I have resisted posting in the past but just wanted to speak from the suspension engineer's point of view. We are not stupid. We know the bushings are soft and this allows parts to deflect under load. In fact we often design in three rates in the two planar and axial directions.

Not only do we know that the suspension bits to move, we count on them to do so. We do this _not only_ for ride requirements, but also handling. Lateral force compliance steer is a big tuning parameter on many vehicles and when people start putting very rigid bushings in all directions, you can easily screw up something that was tunned meticulously.

I will admitt that for most vehicles we suspension engineers must err on the side of ride quality and safety rather than handling and fun factor so some many vehicles could benifit from different tuning. The problem is that the performance bushuings I see marketed are pretty much equally stiff in all directions, and quite stiff at that. That is not really intelligent tuning... This removes an entire degree of freedom from the suspension design. The compliant motions.

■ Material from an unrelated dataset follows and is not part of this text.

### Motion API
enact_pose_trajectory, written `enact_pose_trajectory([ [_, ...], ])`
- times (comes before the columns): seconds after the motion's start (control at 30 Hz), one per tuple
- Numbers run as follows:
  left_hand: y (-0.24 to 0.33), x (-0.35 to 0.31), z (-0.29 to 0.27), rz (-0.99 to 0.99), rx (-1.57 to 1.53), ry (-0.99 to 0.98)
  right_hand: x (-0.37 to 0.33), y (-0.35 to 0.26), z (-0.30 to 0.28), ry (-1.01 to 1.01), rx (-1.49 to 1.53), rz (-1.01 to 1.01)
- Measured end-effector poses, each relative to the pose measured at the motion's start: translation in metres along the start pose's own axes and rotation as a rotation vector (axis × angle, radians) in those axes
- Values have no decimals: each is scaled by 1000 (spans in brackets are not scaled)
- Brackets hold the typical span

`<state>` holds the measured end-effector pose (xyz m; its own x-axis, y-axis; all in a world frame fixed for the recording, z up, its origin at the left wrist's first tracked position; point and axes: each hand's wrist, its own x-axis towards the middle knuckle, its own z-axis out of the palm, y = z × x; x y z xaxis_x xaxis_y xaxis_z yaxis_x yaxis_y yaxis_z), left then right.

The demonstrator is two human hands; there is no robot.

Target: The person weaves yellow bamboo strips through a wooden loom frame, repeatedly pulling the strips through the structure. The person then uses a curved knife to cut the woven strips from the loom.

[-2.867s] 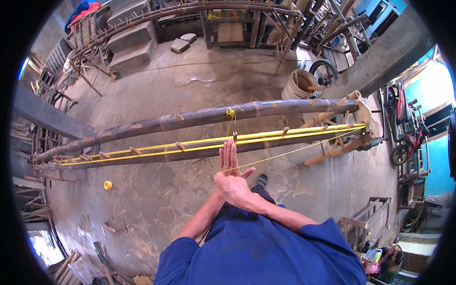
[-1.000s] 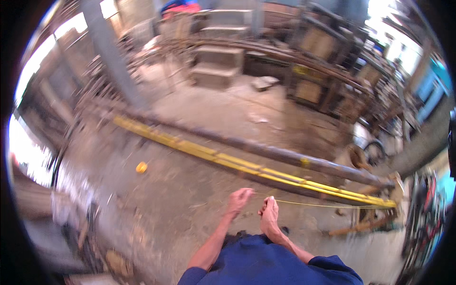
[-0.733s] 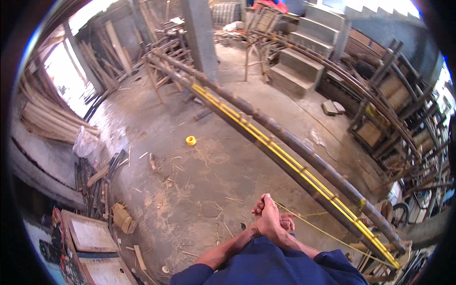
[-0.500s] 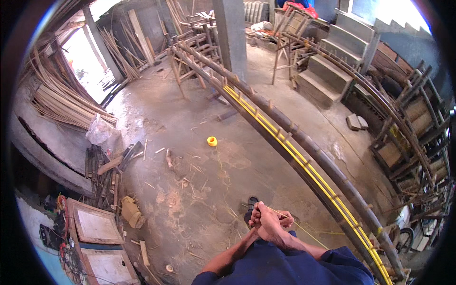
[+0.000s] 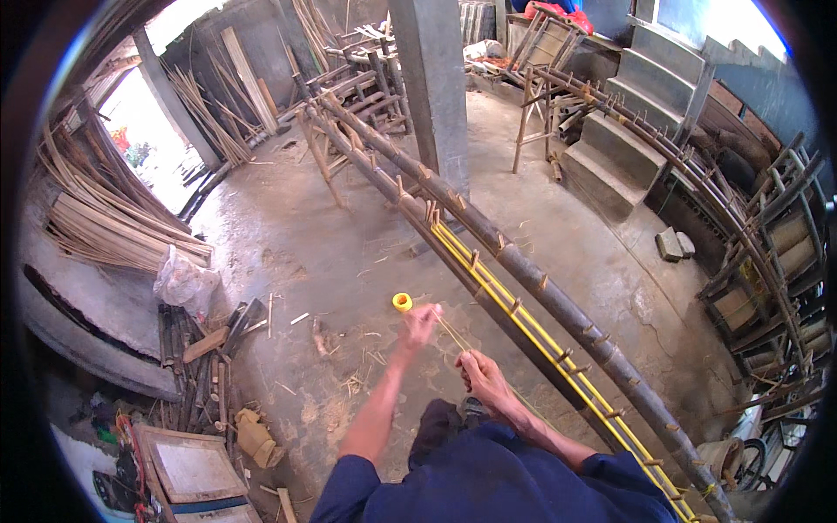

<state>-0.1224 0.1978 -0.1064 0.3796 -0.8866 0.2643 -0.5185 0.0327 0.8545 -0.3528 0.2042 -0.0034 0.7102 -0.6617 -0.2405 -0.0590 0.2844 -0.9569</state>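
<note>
A thin yellow cord (image 5: 452,333) runs taut between my two hands. My left hand (image 5: 421,326), stretched forward, pinches its far end. My right hand (image 5: 482,376) grips the cord nearer my body, and a strand trails from it toward the lower right. Just beyond my left hand, a yellow roll of cord (image 5: 402,302) sits on the floor. On my right stand two long dark bamboo poles (image 5: 488,234) side by side, set with short wooden pegs. Yellow strands (image 5: 529,327) stretch lengthwise among the pegs of the nearer pole.
A concrete pillar (image 5: 429,96) rises behind the poles' far end. Concrete steps (image 5: 615,161) and stacked wooden frames (image 5: 785,235) line the right side. At left lie bent bamboo strips (image 5: 96,209), a whitish sack (image 5: 186,283), cut poles (image 5: 192,357) and a worn cabinet (image 5: 196,471). Wood scraps litter the floor.
My hands were together close to my body; now they are apart, the left reaching forward and left with the cord drawn between them. My view has shifted and I have moved forward a little.
</note>
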Motion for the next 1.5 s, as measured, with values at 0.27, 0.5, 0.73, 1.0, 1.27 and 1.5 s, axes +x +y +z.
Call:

Usually we start with a fairly good kinematic model (where we assume that the bushings are revolute joints with infinite stiffness) from there we make up for the suspension's shortcomings with compliance. We tune bushing rates in three directions per bushing to get the user the best ride, and safest handling we can. When you go to super stiff bushings, you basically only get the kinematic motion of the suspension, not the compliant one. We try tog et lateral force compliance steer, and minimize steer effects under load or braking. (We also like to assure that the steer effects are understeer effects under braking. This is one of the reasons that 9000's are so great in the snow. It takes a lot to upset that rear suspension... 9-5's can go oversteer in a corner when applying the brakes because of the suspension geometry and compliances.)

An example of this is good ol lateral force compliance steer. Since you really only want steer effects from the suspension under lateral force, not ride events, it seems logical to me to leave the suspensions steer up to the compliant elements. If you put it in the kinematic ones, the suspension can't tell the difference between a bump and a corner, so you will get the same steer effects for either. (for those who play with toe curves, the person wo is designing only for kinematic motions forces himslef into haveing some slope on the toe curve to achieve roll under steer. If you play the compliance game you can have little to no roll steer, but lots of compliance understeer and better achieve your handling targets) Since you only want them in a corner it is better to tune the compliance rather than the kinematics for understeer...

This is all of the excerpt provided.